Моим непосредственным начальником был помощник капо — молодой и по-офицерски подтянутый Янек, в прошлом поручик польской армии. Однако у бравого пана поручика была странная слабость: он кровно ненавидел и смертельно боялся блох, особенно вшей. Объяснялось это не только повышенным чувством брезгливости. Янек пережил страшнейшую эпидемию тифа, вспыхнувшую в Гузене в 1941 году. Погибли тысячи поляков, в том числе отец и брат Янека…

Во время работы наш гильфскапо никогда — даже в самую жаркую погоду — не снимал резиновых сапог и перчаток. В моей каморке он ненадолго задержался всего один раз — в то утро, когда показывал мне, что и как делать.

Обычно всю работу по погрузке и перевозке тряпья выполняли я и хмурый, неразговорчивый голландец Иоганн, обслуживавший инсекционную камеру — небольшой кирпичный домик рядом с кухней. А Янек стоял в трех метрах от нас и бдительно следил за тем, чтобы ни одна блоха не перескочила на его брюки. В общем-то он был неплохим парнем: никогда не применял силы, не повышал голоса и не подгонял нас, а иногда даже подбрасывал две-три галеты, полученные им в посылке из дому.

В четвертом часу дня Янек отпустил меня с работы. Тряпья в этот день было мало — всего около ста комплектов, и я быстренько рассортировал и упаковал его, а потом по собственной инициативе помог Иоганну погрузить барахло на тележку.

Я собирался навестить Бориса Абрамова, лежавшего в хирургическом отделении ревира. И это надо было сделать днем. После вечерней поверки в санчасть не пробьешься: туда сбегутся десятки, если не сотни, узников, получивших травмы в течение минувшего рабочего дня. И я прямо сказал об этом Янеку. Он подумал, щелчком сбил со своих брюк очередную блоху и согласился:

— Добже!

Однако в «хирургию» я не пробился. Там повсюду торчали эсэсовцы. Пожаловал даже начальник местного гестапо оберштурмфюрер Ганс Хабенихт — единственный представитель комендатуры, щеголявший в форме СД.

Накануне в ревир доставили обгоревшего английского летчика. Он выпрыгнул из подбитого самолета, приземлился рядом с лагерем и попал в лапы эсэсовцев Остальных членов экипажа охрана перестреляла еще в воздухе. Они висели на парашютных стропах и отчаянна махали руками, показывая, что сдаются, но это m помогло. Озверевшие эсэсманы буквально прошил! каждого из них десятками пуль. А обгоревший мешком висел на стропах и не подавал признаков жизни. Поэтому отважные стрелки выбирали себе другие мишени.

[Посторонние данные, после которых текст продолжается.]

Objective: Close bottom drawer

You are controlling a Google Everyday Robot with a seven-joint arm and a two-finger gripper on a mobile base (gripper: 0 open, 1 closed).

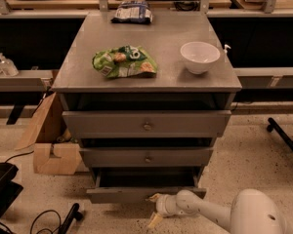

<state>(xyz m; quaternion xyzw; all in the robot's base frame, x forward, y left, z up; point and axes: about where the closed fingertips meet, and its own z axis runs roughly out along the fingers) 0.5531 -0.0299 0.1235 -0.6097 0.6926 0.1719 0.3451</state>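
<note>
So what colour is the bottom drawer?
The bottom drawer is grey, camera view; the pincer is at its front.

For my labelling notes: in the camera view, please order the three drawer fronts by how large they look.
1. top drawer front
2. middle drawer front
3. bottom drawer front
The gripper, open, is just before the bottom front's centre.

Our grey surface point(156, 33) carries a green snack bag point(124, 61), a white bowl point(199, 57) and a blue packet point(132, 12). We see the gripper point(154, 209) low beside the bottom drawer point(119, 194), fingers point(154, 221) apart.
</note>
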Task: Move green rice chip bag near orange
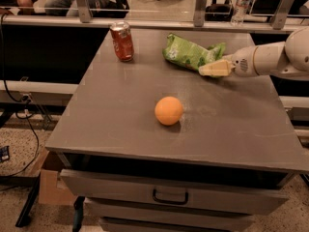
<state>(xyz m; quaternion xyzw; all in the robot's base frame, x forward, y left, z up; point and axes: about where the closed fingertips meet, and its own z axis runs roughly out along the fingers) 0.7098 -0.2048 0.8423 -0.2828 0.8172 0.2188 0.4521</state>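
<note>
The green rice chip bag [190,52] lies on the far part of the grey table [120,115], crinkled light green, its long side running left to right. The orange [169,110] sits near the table's middle, nearer the front and apart from the bag. My gripper [208,70] comes in from the right on a white arm [270,59]. Its pale yellow fingertips touch the bag's near right edge.
A red soda can [122,41] stands upright at the table's far left. Drawers with a black handle [170,197] sit below the front edge. A railing and a water bottle [242,3] are behind the table. A cardboard box [48,182] is on the floor at left.
</note>
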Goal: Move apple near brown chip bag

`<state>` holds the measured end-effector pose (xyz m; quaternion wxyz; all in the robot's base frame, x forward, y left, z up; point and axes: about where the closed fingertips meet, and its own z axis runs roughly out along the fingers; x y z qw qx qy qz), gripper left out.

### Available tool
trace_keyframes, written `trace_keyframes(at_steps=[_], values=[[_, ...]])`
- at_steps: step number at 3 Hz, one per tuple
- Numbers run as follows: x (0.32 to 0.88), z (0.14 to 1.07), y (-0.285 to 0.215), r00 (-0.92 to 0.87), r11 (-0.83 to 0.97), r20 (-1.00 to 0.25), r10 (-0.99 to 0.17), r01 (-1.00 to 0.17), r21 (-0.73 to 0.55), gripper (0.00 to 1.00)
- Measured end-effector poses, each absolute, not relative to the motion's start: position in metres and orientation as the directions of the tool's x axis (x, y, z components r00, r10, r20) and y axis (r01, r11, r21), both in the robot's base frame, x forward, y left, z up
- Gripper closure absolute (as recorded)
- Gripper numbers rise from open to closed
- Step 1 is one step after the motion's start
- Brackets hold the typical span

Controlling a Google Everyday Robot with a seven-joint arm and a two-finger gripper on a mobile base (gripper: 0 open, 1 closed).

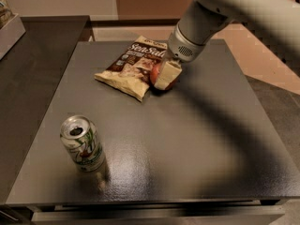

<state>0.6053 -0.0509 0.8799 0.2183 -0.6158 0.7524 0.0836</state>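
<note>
The brown chip bag (134,64) lies flat at the far middle of the dark table, its "Sea Salt" lettering facing up. The red apple (156,74) is at the bag's right edge, touching or nearly touching it, low on the table. My gripper (165,76) comes down from the upper right and is shut on the apple; a cream finger (167,74) covers most of the apple's right side. I cannot tell whether the apple rests on the table or hangs just above it.
A white-green drink can (82,144) stands upright at the front left of the table (197,139). A darker counter (33,69) adjoins on the left, with a tray corner (9,27) at the far left. The table's front edge runs along the bottom.
</note>
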Motion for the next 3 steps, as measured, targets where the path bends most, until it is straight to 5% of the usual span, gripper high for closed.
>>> trace_keyframes(at_steps=[2, 3], values=[[0.6089, 0.8681, -0.0452, -0.149, 0.221, -0.420, -0.895, -0.967, -0.130, 0.12], [0.6088, 0.8669, -0.0442, -0.148, 0.219, -0.420, -0.896, -0.967, -0.128, 0.00]])
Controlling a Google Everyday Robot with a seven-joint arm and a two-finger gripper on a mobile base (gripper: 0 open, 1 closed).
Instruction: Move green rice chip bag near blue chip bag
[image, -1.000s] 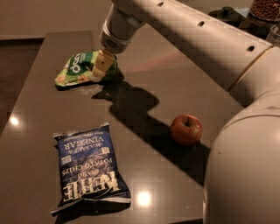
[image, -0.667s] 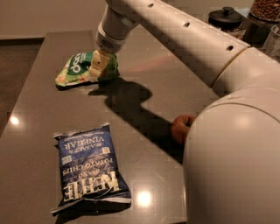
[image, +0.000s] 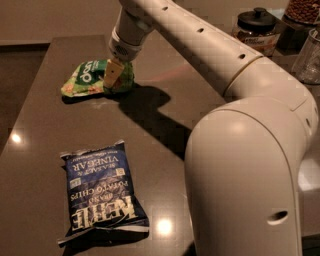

И вот теперь гестапо проявляло явно запоздавшее рвение. Врачи пытались привести английского пилота в чувство, а Хабенихт — допросить пленного. Обо всем этом мне рассказал лагерполицай из цыган, скучавший у ворот ревира.

Я медленно побрел по лагерной улочке. Солнце уже клонилось к западу, но жара не убывала. Я подумывал о том, чтобы спрятаться где-нибудь в тени и дождаться конца рабочего дня. Вдруг я услышал заливистый женский смех. Несколько женщин громко смеялись на разные голоса, а порой даже взвизгивали от удовольствия.

Я, прибавив шагу, пошел на эти звуки и вскоре увидел необычную картину. На полоске газона, отделявшей ограду из колючей проволоки от лагерной улицы, обитательницы «Пуффа» принимали душ. Они стояли в ярких цветных купальных костюмах посреди газона, а двое штубовых услужливо поливали их из шлангов, протянутых к ближайшему умывальнику. Две мощные струи воды подобно фонтанам устремлялись вверх и рассыпались на тысячи брызг. Видимо, женщинам надоело париться в каменном мешке «Пуффа», и они упросили лагерное начальство устроить им купание…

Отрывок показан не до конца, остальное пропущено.